* How to complete this task: Pull out every line in the data that has the string "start" in it.

#### Collected material

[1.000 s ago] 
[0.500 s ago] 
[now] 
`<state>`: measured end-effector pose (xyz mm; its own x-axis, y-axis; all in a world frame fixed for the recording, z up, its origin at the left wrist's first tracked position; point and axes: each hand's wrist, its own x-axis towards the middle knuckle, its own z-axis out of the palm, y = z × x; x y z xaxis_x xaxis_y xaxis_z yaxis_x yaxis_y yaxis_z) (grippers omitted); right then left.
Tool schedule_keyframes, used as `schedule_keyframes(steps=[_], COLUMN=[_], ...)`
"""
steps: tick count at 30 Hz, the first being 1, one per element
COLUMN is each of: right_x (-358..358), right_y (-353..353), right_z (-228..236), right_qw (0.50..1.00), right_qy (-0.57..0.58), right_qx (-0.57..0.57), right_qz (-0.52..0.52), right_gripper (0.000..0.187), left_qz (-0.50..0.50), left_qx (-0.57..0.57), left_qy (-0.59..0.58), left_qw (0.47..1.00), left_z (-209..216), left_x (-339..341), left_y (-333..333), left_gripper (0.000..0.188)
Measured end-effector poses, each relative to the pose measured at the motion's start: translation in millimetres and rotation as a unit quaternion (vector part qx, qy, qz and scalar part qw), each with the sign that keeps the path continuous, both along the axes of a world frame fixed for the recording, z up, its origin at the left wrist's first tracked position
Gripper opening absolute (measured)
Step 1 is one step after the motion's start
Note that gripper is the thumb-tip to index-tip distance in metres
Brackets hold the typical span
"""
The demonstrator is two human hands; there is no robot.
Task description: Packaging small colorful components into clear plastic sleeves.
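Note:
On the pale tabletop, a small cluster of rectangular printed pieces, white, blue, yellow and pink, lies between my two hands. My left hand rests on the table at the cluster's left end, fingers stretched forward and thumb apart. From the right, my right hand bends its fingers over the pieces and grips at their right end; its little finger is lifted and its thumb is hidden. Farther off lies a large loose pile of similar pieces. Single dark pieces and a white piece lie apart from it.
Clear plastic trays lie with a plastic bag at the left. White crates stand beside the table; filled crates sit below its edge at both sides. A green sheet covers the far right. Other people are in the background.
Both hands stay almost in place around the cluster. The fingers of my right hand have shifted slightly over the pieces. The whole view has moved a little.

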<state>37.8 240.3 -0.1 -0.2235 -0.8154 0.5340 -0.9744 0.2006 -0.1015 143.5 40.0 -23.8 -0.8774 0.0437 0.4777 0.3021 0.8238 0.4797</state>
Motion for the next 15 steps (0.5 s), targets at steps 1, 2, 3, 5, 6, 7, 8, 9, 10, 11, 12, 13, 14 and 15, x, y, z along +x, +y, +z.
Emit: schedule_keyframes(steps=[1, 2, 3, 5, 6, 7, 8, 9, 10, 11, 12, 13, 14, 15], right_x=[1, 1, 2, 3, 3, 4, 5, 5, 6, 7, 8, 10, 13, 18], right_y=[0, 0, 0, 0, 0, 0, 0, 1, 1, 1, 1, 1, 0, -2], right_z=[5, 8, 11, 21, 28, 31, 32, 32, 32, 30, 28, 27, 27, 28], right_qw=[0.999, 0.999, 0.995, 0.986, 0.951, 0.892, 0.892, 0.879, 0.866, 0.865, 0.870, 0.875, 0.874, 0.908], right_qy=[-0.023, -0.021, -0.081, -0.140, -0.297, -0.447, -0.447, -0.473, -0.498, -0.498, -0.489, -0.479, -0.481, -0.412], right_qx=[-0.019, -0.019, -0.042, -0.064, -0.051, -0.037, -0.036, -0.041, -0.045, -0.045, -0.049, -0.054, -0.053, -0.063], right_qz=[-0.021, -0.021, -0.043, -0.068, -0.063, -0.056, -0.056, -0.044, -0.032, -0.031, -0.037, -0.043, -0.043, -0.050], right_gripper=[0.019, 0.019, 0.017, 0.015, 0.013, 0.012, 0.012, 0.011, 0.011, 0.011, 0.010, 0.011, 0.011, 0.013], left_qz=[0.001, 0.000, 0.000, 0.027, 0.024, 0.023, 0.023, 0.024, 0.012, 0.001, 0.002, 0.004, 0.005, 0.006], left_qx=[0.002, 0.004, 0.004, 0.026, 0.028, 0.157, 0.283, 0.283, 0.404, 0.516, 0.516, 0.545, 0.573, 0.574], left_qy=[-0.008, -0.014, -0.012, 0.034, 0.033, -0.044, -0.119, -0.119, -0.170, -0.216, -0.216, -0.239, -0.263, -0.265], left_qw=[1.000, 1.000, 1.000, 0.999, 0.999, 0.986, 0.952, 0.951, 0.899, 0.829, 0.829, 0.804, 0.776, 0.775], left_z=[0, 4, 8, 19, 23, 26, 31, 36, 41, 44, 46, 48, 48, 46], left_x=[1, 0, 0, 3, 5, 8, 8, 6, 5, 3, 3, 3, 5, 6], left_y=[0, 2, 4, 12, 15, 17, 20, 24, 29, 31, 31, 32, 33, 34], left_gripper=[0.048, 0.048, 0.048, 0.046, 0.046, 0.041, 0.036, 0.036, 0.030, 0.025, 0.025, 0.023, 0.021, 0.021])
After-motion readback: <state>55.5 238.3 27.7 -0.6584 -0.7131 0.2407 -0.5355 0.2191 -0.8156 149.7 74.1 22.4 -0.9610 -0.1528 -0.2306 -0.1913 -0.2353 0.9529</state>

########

* Exercise response:
Measured end-effector poses, each relative to the pose measured at the motion's start: translation in millimetres and rotation as a unit quaternion (vector part qx, qy, qz and scalar part qw), each with the sign that keeps the path continuous, both along the axes of a world frame fixed for the recording, z up, its origin at the left wrist's first tracked position
Step 1 is one step after the motion's start

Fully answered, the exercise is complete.